• Dataset content:
-----

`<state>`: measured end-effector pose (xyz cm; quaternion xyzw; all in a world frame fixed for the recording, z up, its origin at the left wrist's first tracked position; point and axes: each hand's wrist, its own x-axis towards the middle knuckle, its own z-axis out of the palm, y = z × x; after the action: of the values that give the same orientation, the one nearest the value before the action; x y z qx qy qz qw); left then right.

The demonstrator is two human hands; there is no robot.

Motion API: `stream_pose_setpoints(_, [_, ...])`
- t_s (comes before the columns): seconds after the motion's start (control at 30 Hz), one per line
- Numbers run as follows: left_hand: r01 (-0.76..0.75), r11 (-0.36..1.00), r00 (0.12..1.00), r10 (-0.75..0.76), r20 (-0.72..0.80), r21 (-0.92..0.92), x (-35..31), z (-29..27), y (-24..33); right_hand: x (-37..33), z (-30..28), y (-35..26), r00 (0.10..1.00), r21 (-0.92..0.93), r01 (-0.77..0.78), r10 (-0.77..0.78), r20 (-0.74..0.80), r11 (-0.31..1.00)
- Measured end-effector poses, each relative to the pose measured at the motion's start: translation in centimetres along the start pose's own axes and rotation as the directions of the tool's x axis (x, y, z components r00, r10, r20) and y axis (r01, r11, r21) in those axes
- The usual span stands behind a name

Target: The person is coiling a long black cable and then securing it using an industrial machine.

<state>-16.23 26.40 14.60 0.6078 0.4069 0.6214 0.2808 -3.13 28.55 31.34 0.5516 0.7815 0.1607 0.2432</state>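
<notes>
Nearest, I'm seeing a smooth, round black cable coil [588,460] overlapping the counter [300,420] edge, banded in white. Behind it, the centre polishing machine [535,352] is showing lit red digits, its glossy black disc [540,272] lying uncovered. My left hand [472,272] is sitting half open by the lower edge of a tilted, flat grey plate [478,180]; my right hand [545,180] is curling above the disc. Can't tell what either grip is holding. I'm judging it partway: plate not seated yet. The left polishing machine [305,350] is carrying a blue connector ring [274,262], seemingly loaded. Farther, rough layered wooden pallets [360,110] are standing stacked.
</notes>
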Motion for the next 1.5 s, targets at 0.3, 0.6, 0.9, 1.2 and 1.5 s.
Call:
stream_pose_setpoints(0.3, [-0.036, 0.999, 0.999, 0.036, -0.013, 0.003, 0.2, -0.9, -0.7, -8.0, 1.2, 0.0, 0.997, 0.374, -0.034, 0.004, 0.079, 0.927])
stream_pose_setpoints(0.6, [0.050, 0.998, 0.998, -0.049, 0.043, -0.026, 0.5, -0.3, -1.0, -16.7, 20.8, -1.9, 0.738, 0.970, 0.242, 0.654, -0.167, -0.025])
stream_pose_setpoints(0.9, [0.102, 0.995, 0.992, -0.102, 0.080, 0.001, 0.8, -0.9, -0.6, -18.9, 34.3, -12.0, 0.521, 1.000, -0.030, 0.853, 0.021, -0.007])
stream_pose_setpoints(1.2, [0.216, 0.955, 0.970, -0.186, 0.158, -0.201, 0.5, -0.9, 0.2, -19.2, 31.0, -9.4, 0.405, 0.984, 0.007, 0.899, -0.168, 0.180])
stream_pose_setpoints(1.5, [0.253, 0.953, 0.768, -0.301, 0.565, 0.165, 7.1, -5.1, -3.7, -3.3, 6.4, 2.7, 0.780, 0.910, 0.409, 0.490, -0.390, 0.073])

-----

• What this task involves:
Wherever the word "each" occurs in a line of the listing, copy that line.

• Reply:
`<state>`: measured end-effector pose (xyz cm; quaternion xyzw; all in a world frame fixed for the recording, z up, its origin at the left wrist's first tracked position; point and axes: each hand's wrist, its own x-axis towards the middle knuckle, its own z-axis out of the palm, y = z × x; after the action: of the values that give the same orientation, the one nearest the value before the action; x y z qx qy qz qw); left then right.
- Measured end-effector poses, each relative to the pose measured at the motion's start: translation in centimetres along the start pose's own axes and rotation as the directions of the tool's x axis (x, y, z components r00, r10, r20) and y axis (r01, r11, r21) in those axes

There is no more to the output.